Why the Andrew Mitchell 'plebgate' story matters


What began as a story about what was really said became a story about who leaked a police log but it is now much more serious than that.

The Metropolitan Police say they are investigating allegations against a serving police officer of fabricating evidence against someone who was, at the time, a cabinet minister. What's more, they say that they will investigate conspiracy if any evidence emerges.

We now know that no member of the public corroborated the police version of what Andrew Mitchell said. Contrary to what is stated in the police log leaked to the press, the CCTV shown on Channel 4 last night suggests that no-one was there to hear what was said.

What is more, we know that an email which purported to come from a member of the public in fact came from a serving police officer who was not on duty or even present in Downing Street at the time.

The email was sent before any account of what happened reached the media and yet is remarkably similar to the police log both in the events it describes and the phrases it alleges Mr Mitchell used.

Hold on, some will say, the two officers who reported what Mr Mitchell said are both still sticking to their story and their boss, the head of the Metropolitan Police, insists he's seen nothing which challenges their story.

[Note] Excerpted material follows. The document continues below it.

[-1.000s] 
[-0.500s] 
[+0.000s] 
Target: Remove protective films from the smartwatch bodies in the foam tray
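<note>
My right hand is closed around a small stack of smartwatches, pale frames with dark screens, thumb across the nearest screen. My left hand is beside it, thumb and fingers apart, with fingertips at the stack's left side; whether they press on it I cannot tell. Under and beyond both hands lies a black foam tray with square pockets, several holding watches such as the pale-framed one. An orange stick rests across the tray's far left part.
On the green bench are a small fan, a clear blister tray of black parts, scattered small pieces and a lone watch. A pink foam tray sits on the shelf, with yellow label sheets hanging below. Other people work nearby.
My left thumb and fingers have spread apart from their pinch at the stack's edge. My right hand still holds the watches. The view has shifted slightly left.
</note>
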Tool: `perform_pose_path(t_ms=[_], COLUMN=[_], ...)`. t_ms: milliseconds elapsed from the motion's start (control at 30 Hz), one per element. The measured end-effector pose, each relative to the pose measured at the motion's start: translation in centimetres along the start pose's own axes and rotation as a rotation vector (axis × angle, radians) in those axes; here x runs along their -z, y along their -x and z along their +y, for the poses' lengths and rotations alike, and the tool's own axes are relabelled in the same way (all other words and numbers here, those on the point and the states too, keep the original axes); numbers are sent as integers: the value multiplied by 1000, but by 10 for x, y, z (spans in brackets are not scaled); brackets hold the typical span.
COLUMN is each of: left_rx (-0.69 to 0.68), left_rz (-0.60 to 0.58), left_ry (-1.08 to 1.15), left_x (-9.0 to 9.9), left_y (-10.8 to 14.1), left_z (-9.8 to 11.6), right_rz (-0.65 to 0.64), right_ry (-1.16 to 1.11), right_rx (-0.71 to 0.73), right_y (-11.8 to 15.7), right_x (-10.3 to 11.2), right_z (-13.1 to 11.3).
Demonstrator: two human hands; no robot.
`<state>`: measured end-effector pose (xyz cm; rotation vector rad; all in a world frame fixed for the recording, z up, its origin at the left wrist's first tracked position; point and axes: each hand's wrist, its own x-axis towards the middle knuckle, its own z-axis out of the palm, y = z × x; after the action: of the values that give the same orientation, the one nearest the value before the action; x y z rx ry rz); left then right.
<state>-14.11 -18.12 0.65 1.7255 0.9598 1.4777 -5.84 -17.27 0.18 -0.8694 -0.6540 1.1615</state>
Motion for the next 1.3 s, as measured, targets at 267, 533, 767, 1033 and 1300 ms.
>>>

That, though, does not answer the questions which the Met has now admitted are "extremely serious" and the subject of "a thorough and well resourced investigation" :

  • Why did the email get written?
  • How did the officer who wrote it know what was in the police log?
  • Did he talk to the officers involved, to their superiors or to the Police Federation?

There are many who, I know, are sick of the story of "plebgate" or who long ago took the view that, whatever words Andrew Mitchell actually used, the minister behaved in a way that no member of the public would get away with.

The reason I believe it matters is that this row is now about the power of politicians, the police and the press - the issues which, you may recall, triggered the Leveson inquiry.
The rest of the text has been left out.